CHAMPAIGN, Ill. — Nearly a thousand years ago, a famous king created a famous book, later given the title “Domesday” (pronounced “doomsday”).
At least that’s been the common story: William the Conqueror, 20 years after his 1066 invasion of England from Normandy, ordered a massive survey of his new realm. One year later, he got a book with the results – a record of the nation’s wealth and resources, everything from property to sheep to servants.
The “Great Domesday Book,” as it was later named, is perhaps the most famous document in English history after the Magna Carta.
The book’s origin story, however, had not been thoroughly investigated until University of Illinois history professor Carol Symes took up the task. “What had never been resolved is how this massive text was really created,” Symes said, “and in this incredibly narrow timeframe.”

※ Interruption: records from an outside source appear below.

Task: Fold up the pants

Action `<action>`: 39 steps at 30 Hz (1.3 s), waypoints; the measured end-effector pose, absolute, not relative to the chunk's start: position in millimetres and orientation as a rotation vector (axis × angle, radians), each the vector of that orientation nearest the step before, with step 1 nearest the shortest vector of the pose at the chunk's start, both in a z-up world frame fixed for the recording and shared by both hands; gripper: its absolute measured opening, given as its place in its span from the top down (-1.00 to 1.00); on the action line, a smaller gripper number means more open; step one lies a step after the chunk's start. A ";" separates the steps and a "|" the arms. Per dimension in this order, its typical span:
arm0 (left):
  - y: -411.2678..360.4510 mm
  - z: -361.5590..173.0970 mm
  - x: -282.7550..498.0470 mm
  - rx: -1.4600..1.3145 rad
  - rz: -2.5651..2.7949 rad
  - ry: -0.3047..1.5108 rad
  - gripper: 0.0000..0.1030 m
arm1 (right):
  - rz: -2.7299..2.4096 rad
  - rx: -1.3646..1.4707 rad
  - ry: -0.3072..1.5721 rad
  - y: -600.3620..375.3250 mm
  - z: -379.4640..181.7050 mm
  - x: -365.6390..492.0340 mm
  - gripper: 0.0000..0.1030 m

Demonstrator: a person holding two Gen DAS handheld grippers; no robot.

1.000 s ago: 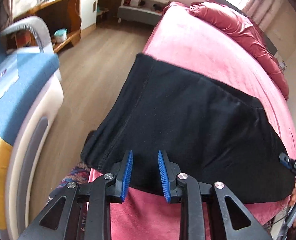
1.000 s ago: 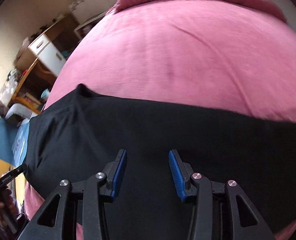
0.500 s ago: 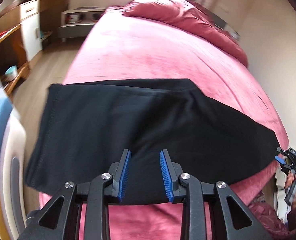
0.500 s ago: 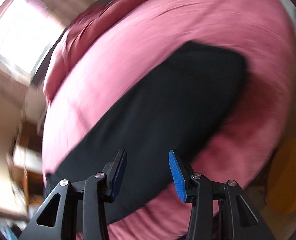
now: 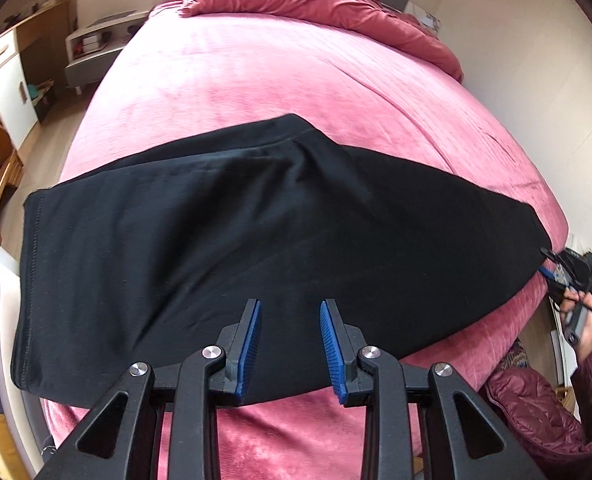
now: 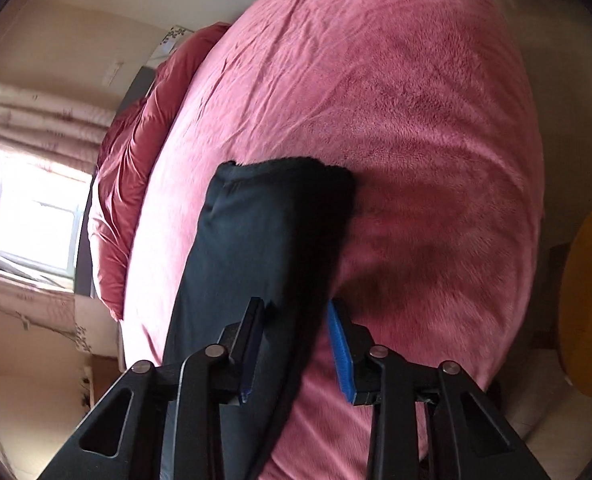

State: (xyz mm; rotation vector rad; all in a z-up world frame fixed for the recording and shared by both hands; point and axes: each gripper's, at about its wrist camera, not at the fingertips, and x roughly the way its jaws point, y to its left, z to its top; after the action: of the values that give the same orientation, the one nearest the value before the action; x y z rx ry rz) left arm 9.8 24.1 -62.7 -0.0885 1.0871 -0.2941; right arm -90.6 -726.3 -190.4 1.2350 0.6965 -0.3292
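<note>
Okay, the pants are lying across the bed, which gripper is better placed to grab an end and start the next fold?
Probably the right gripper: the black pants' end already lies between its closing fingers. The left gripper hangs open over the near edge, gripping nothing.

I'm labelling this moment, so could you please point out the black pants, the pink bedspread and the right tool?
black pants (image 5: 223,232), left wrist view, middle of fabric
pink bedspread (image 5: 255,68), left wrist view, bare top
right tool (image 6: 296,344), right wrist view, between fingertips

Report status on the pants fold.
Left gripper open, over pants near edge. Right gripper just closing, pants end between fingers; grip unclear. Pants spread across bed. Nothing in the way.
</note>
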 end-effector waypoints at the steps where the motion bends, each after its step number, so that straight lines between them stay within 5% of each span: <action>1: 21.5 -63.6 10.2 -0.089 -0.300 1.092 0.41 | -0.331 1.254 0.682 -730.5 -195.3 -87.8 0.35; 9: 3.4 -74.4 18.0 -0.082 -0.320 1.135 0.41 | -0.279 1.331 0.639 -741.7 -213.5 -80.3 0.35; 14: -2.7 -78.1 18.0 -0.083 -0.341 1.143 0.41 | -0.286 1.223 0.695 -739.5 -191.8 -68.5 0.70; 21: -0.9 -80.5 20.3 -0.156 -0.378 1.149 0.41 | -0.131 1.029 0.655 -711.4 -122.9 -47.5 0.73; 30: -11.2 -77.8 26.0 -0.215 -0.464 1.153 0.41 | 0.170 0.744 0.717 -603.0 -52.0 -11.1 0.72; 39: -17.0 -80.8 39.4 -0.355 -0.545 1.181 0.41 | 0.445 0.451 0.930 -438.5 -62.4 14.3 0.73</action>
State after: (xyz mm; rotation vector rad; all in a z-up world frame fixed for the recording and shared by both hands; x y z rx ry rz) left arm 39.4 -17.0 -80.8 -0.3547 1.1813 -0.5453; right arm 14.3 -438.5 -62.4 0.4513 0.9303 0.4448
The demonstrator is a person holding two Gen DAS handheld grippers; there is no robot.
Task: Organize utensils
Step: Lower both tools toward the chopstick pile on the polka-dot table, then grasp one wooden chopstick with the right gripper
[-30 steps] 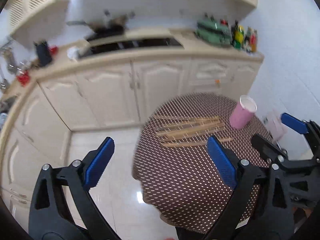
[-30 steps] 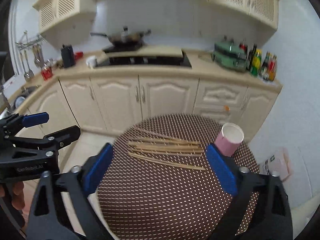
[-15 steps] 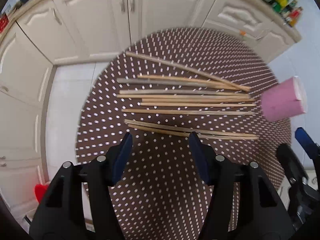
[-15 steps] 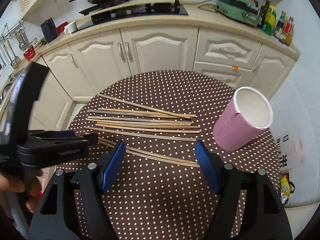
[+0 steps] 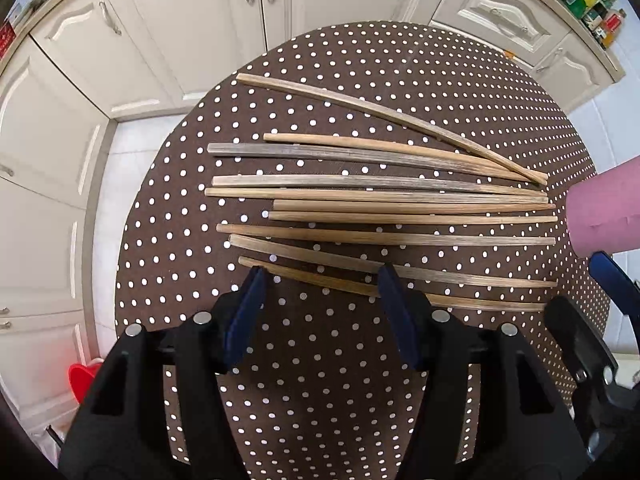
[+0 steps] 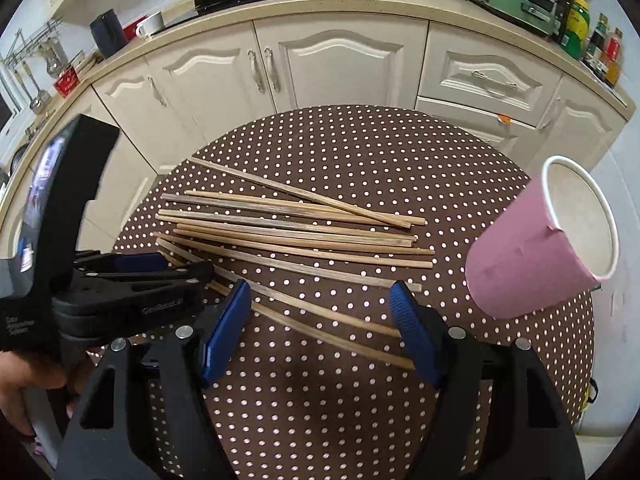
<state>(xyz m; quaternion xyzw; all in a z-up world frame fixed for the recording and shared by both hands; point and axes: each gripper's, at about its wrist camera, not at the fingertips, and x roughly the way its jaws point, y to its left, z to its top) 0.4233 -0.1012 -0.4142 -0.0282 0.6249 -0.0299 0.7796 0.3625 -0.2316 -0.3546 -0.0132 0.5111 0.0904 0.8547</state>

Now, after years of research, Symes makes the case in the journal Speculum that the final “Great Domesday Book” came years and perhaps decades later than the 1087 date to which it’s attributed, also the year of William’s death.
It also was not the orderly bureaucratic enterprise that’s often assumed, but instead “enabled hundreds of thousands of individuals and communities to air grievances and to make their own ideas of law and justice a matter of public record,” Symes wrote.
“This is documentation of the trauma of conquest. We’re watching people pushing back, or at least letting their voices be heard because they're fed up,” she said. In one example, the text records townspeople bitterly complaining about the leveling of houses to build a castle.
“We need to rethink what has seemed to be a rather straightforward, top-down royal project, but is revealed to be the tip of a big, monstrous iceberg that involves the agency of many historical actors and often preserves their voices. This helps to tell a very different story about one of the landmark events of England – the Norman conquest and its aftermath – that is not just a story about ‘the great man.’”
The universe of the “Domesday Book” is complicated, to say the least. The name is attached to two different bodies of text, “Great Domesday” and “Little Domesday” – the first covering all of the country’s shires except three in the southeast, the second covering those three, but in more detail, suggesting it was an earlier draft.
There’s also “Exeter Domesday,” a collection of 103 booklets that appears to be an even earlier draft of survey results, mostly covering three shires in the southwest.
Curiously, London does not appear in any of these records, which likely is a sign its citizens either ignored the inquest or overwhelmed it with grievances, Symes said.
The Exeter collection is just one of many “satellite” documents that have some connection with the survey or book but have received little scholarly attention, Symes said. For many who focus their research on “Great Domesday,” the book has been “the sun around which everything else spins.”
Among Symes’ contributions is to suggest ways that the different texts relate to each other, since that hasn’t been clear. “I think I have figured out the workings behind how this book (“Great Domesday”) was made,” she said.
Most of Symes’ research focused on the Exeter collection and another satellite document, a small fragment of parchment roll, perhaps the oldest in England, from an abbey at Burton-on-Trent in the northwest of the country. In both cases, she examined the original documents.
The Exeter documents provide numerous clues on how “Great Domesday” was assembled, but also serve as a window on the people and the process. A bishop can be seen intervening with the king’s advisers when his property is not recorded. Teenage scribes make drinking plans in the marginal notes of manuscripts.
The abbey’s parchment fragment, however, is key to Symes’ contention that the final book came years and even decades later. She ties its contents to the comings and goings of a man who served at one time as its abbot, who had access to the survey data that went into “Domesday” and may even have been involved in the survey.
“It plugs a huge hole that we had in our evidence. It suggests that the process of creating the thing we call ‘Great Domesday’ actually took a lot longer than people had thought.”
Symes said she was attracted to this particular book as part of her interest in medieval manuscripts, especially the complex ways in which they were “mediated” – i.e., written, handled, copied, recopied, added to, edited, interpreted and heard by audiences, all in an age before the printing press. Historians need to take a text’s complex mediation into account, she said, even considering the parchment on which it was written, to fully understand and not misinterpret it.
Symes also likes messiness – finding out “how the sausage gets made.” She was attracted to Domesday, in part, “because it’s a messy document that people pretend is not messy. It’s taken to be this pristine, transparent thing when it’s not.”
One value in the Domesday research, she said, is in “realizing that the people of almost a thousand years ago were real people with real human emotions and needs. We’re putting on a different set of glasses to look at these sources, and what we see is all those people who were written out of the record. We’re getting to see and hear them again.”
The “wonderful irony,” Symes said, is that we can do that through one of the most famous books created in the Middle Ages, by a king.